Acting President Prof. Yemi Osinbajo penultimate week, signed the belated 2017 appropriation bill into law.
The budget, which was passed into law by the Senate last month, was raised to N7.44 trillion from the N7.28 trillion earlier proposed by President Muhammadu Buhari in December last year.

Osinbajo stated at the signing that the budget would be implemented in line with the recently launched Economic Recovery and Growth Plan (ERGP), aimed at bolstering Nigeria’s ailing economy. He emphatically stated that the 2017 budget “will trigger activities in the domestic economy, which will lead to job creation and more opportunities for employment, especially for our youth.”

Details of the budget as provided last week by the Minister of Budget and National Planning, Senator Udoma Udo Udoma, showed statutory transfers of N434.41 billion; debt service of N1.66 trillion; sinking fund of N177.46 billion to retire certain maturing bonds; non-debt recurrent expenditure of N2.99 trillion; and capital expenditure N2.36 trillion (inclusive of statutory transfers).

He identified some of the major capital allocation sectors as the Power, Works and Housing Ministry, which got N553.7 billion; Transportation – N150 billion, Defence – N104.24 billion, and Interior – N151.91billion.
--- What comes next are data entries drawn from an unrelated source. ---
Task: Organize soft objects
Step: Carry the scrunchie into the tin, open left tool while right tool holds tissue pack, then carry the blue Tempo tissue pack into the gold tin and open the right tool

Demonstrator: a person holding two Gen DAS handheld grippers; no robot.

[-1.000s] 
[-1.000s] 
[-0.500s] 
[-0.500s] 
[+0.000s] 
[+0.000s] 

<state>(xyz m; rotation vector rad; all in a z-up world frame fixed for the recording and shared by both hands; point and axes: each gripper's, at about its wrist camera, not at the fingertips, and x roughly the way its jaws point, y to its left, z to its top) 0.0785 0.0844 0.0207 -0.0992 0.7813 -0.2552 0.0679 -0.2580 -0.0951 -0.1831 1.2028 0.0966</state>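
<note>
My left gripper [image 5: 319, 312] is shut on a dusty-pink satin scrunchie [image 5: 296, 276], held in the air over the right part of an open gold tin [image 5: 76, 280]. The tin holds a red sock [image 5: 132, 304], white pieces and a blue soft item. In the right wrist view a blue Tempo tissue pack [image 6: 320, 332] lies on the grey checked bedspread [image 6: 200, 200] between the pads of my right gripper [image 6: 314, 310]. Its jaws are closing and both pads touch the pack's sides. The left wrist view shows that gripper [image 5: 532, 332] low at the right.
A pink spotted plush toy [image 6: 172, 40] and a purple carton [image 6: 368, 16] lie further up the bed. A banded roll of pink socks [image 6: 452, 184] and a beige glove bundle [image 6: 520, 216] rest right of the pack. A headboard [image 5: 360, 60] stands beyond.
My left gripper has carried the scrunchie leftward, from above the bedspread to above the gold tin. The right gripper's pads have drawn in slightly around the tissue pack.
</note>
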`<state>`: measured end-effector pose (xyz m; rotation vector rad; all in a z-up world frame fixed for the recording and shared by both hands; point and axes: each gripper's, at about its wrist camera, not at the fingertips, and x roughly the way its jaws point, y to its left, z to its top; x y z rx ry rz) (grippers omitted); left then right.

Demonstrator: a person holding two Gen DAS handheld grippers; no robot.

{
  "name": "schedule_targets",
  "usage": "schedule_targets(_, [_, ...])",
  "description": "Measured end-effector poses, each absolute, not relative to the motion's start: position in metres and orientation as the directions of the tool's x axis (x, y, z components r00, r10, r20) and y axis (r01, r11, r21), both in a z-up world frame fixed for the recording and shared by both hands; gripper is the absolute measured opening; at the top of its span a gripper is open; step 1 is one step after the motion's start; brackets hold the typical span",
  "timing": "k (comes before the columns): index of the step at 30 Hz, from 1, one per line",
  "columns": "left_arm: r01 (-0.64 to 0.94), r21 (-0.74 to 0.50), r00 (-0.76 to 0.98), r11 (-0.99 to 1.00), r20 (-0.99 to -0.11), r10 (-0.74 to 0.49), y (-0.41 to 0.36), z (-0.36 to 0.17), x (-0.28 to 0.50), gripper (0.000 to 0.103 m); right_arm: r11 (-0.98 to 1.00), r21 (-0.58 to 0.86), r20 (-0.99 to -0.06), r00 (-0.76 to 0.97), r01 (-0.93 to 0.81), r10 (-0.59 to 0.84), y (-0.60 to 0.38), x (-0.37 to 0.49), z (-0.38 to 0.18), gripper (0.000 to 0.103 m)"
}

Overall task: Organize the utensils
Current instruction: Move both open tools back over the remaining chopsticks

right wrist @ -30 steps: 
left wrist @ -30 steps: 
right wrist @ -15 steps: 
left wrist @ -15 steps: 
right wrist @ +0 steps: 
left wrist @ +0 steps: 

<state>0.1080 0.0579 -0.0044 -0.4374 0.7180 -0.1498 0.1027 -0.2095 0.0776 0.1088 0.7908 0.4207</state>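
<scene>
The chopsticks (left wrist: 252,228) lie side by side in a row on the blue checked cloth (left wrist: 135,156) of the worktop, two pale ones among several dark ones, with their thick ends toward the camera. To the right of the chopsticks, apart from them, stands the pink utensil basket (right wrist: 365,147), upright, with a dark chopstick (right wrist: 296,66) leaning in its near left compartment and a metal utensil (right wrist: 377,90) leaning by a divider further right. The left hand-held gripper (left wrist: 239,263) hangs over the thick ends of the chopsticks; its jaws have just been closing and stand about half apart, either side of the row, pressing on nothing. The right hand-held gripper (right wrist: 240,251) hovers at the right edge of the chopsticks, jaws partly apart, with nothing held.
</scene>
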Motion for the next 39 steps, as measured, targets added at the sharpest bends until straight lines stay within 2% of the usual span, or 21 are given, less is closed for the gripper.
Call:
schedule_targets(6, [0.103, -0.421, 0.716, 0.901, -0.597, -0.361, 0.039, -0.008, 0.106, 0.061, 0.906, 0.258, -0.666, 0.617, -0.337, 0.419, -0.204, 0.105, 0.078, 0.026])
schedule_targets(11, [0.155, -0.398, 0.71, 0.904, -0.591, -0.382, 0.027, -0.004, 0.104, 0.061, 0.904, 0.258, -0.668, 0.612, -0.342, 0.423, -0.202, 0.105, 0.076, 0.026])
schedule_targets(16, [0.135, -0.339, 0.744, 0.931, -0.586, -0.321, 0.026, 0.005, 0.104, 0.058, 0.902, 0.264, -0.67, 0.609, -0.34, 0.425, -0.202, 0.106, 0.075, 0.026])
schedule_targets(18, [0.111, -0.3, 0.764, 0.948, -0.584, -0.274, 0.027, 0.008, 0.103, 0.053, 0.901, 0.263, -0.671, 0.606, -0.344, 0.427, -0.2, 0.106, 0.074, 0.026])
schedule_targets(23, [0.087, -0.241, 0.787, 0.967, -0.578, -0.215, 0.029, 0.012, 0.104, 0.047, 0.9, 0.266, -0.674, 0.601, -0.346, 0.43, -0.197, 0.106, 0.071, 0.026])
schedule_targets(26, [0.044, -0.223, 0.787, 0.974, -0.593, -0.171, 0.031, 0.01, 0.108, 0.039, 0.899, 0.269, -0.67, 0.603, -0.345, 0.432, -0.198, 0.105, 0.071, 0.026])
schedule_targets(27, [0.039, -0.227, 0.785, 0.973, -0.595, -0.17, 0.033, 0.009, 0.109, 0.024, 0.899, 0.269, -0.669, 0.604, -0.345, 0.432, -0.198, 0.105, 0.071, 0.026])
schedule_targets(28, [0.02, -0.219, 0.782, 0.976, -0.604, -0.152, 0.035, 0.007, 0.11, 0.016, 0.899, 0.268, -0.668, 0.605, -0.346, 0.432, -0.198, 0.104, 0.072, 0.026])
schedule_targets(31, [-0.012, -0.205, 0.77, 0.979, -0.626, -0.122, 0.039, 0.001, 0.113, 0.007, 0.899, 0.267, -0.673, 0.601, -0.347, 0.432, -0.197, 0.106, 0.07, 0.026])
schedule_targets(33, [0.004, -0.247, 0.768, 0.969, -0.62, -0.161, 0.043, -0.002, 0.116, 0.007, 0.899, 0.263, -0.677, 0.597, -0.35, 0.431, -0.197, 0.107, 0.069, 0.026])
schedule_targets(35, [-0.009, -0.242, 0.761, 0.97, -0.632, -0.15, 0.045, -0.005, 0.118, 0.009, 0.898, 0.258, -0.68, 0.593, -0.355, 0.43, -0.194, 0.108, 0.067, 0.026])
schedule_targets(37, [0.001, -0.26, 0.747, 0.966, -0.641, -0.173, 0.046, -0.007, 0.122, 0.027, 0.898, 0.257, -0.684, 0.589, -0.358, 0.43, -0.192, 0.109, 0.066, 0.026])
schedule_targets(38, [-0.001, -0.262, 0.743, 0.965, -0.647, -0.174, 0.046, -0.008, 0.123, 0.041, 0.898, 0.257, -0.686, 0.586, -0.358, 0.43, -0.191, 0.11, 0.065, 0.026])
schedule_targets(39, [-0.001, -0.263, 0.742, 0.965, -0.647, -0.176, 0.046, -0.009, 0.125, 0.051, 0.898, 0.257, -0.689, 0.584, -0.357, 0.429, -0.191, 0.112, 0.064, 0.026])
Udoma also disclosed that N40 billion was allocated to defray the electricity debts of the ministries, department and agencies (MDAs). The 2017 Appropriation bill was predicted on a benchmark crude oil price of US$44.5 per barrel and oil production estimate of 2.2mbpd.

The overall projected fiscal deficit was put at N2.36 trillion, about 2.18 per cent of gross domestic product (GDP).
The huge amount allocated for debt service in the 2017 budget proposal has continued to elicit condemnations from economic analysts, who noted that the allocation of 24.73 per cent of the overall budget proposal to debt service was a sign that another debt crisis is brewing in Nigeria. Analysts also picked holes on the dilated overheads, emphasis on spending and huge recurrent expenditure over allocation for capital projects. However, other analysts have argued that it is not a sin for a country to borrow money, but the concerns should be about how the money is utilised. They pointed out that in the past, monies borrowed for capital projects were not utilised for that purpose, but instead, were diverted to private pockets. They reasoned that the government should hit the ground running by making funds available for capital projects.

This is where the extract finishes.